## Activity
Among the lines below, list those containing the string "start".
======== Raw data ========
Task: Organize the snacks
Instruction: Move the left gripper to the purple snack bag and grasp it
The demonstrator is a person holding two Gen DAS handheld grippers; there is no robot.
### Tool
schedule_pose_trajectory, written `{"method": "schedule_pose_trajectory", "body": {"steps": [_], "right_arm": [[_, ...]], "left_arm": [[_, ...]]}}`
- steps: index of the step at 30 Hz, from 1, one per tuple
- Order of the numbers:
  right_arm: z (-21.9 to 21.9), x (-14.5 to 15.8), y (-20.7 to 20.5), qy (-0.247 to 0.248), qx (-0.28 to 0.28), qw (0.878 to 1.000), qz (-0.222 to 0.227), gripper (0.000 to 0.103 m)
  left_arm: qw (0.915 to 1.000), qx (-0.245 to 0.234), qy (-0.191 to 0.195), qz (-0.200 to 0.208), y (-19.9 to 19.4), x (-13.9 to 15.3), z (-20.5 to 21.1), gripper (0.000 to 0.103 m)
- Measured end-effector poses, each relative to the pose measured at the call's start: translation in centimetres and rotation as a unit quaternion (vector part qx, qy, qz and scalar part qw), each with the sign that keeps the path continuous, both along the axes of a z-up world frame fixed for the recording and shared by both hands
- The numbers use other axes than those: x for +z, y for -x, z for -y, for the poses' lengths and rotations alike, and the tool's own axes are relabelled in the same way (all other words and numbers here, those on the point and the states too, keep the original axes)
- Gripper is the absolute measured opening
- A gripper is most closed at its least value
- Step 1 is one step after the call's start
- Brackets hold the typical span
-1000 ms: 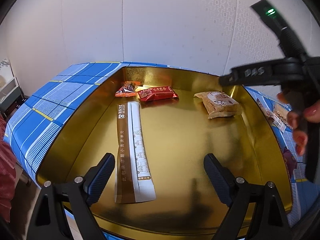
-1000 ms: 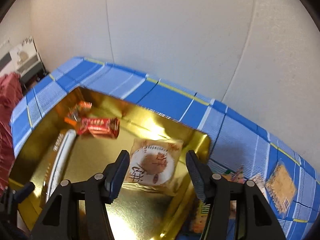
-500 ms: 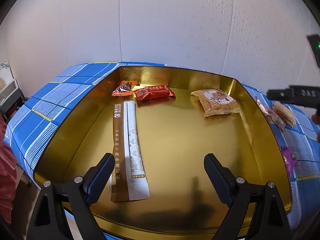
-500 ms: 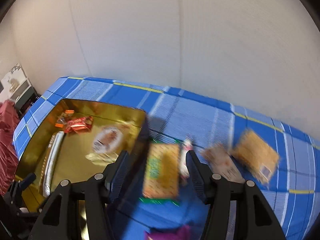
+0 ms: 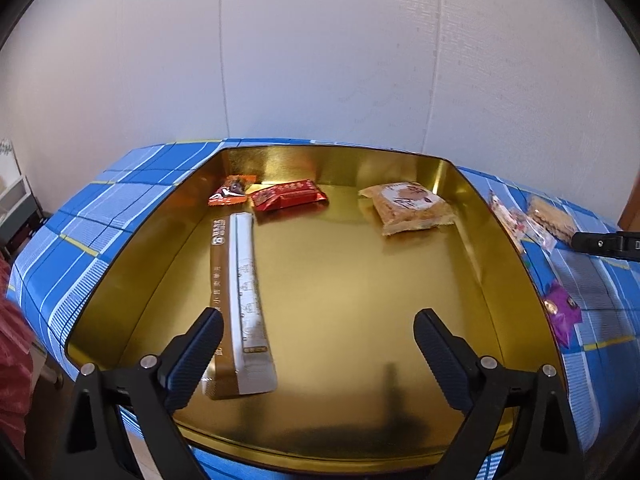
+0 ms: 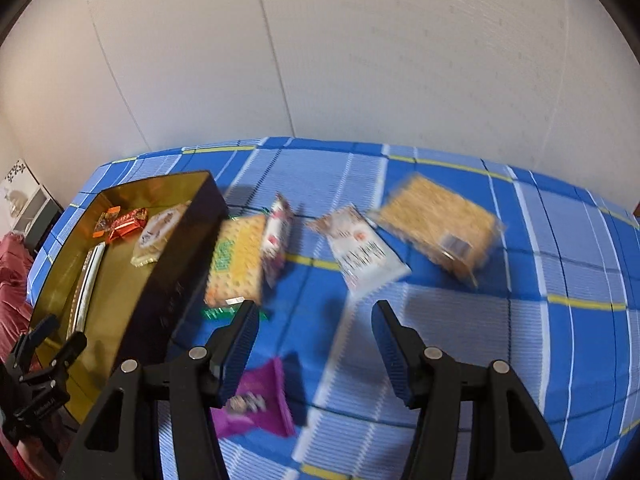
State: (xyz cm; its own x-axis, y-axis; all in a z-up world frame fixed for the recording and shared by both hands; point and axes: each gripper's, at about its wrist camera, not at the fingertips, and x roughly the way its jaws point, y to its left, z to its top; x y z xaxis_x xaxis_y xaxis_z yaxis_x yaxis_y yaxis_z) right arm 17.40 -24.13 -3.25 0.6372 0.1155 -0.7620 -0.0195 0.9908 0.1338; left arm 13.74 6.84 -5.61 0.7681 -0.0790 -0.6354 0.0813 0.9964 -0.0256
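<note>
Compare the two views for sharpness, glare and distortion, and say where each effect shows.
Left wrist view: sharp; the gold tin throws soft glare along its walls; the left claw casts a shadow on the floor. Right wrist view: motion blur smears the cracker pack and purple packet. Both: fisheye bends the tablecloth lines.

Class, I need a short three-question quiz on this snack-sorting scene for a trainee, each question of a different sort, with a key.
1. How many snacks lie inside the gold tin?
2. True or false: the right gripper is holding a snack.
3. Which snack lies nearest the right gripper: A) the purple packet, B) the cracker pack, C) the long stick packet?

Key:
1. Four: the long stick packet, an orange packet, a red packet and a round cake.
2. False; nothing is between its fingers.
3. A.
</note>
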Motion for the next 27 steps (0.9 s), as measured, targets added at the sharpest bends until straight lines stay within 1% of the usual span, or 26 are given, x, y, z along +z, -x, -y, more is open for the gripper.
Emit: {"method": "schedule_pose_trajectory", "body": {"steps": [2, 4, 6, 9, 12, 14, 16, 20, 21, 23, 24, 27], "right_arm": [[0.7, -0.4, 1.1, -0.014, -0.001, 1.0, 0.001, 0.06], [1.2, -0.8, 1.8, -0.017, -0.003, 1.0, -0.002, 0.06], [1.6, -1.1, 2.3, -0.01, -0.005, 1.0, 0.001, 0.06], [2.7, -1.9, 3.2, 0.006, -0.012, 1.0, 0.007, 0.06], [4.3, -2.6, 4.0, 0.006, -0.026, 1.0, 0.013, 0.06], [5.6, -2.9, 4.5, -0.006, -0.038, 0.999, 0.023, 0.06], [6.8, -3.1, 5.1, -0.018, -0.05, 0.998, 0.034, 0.06], [8.7, -3.9, 6.4, -0.046, -0.072, 0.995, 0.056, 0.06], [9.3, -4.0, 6.6, -0.065, -0.083, 0.993, 0.051, 0.06], [9.9, -3.8, 7.1, -0.085, -0.089, 0.991, 0.061, 0.06], [10.1, -3.8, 7.0, -0.084, -0.092, 0.99, 0.063, 0.06], [10.6, -3.7, 7.3, -0.097, -0.098, 0.988, 0.07, 0.06]], "left_arm": [[0.9999, -0.009, -0.007, -0.001, 0.2, -0.1, 0.5, 0.097], [0.9998, -0.016, -0.008, -0.002, 0.6, 0.0, 1.0, 0.097], [0.9996, -0.028, 0.001, -0.01, 0.9, 0.3, 1.4, 0.097], [0.9992, -0.04, 0.007, -0.005, 1.7, 1.3, 2.3, 0.097], [0.9983, -0.057, -0.005, 0.011, 2.7, 2.6, 3.9, 0.097], [0.9969, -0.075, -0.019, 0.018, 3.3, 3.4, 5.4, 0.097], [0.9944, -0.099, -0.034, 0.018, 3.6, 4.0, 7.5, 0.097], [0.9884, -0.144, -0.047, 0.013, 3.8, 4.7, 11.2, 0.097], [0.986, -0.156, -0.058, 0.011, 3.6, 4.8, 12.5, 0.097], [0.9834, -0.168, -0.068, 0.009, 3.3, 4.9, 13.8, 0.097], [0.9809, -0.181, -0.072, 0.003, 2.9, 4.8, 15.0, 0.097], [0.9769, -0.197, -0.081, -0.013, 2.0, 4.3, 17.1, 0.097]]}}
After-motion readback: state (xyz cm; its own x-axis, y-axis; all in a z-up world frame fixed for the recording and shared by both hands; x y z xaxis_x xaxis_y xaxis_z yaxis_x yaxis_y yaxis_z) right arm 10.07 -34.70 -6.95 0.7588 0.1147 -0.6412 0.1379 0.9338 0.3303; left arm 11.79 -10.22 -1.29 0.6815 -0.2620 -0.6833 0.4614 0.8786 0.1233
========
## Response
- Measured end-effector poses, each relative to the pose measured at the call's start: translation in centimetres and rotation as a unit quaternion (vector part qx, qy, qz and scalar part qw), each with the sign that keeps the path continuous, both along the axes of a z-up world frame fixed for the recording and shared by both hands
- Step 1 is one step after the call's start

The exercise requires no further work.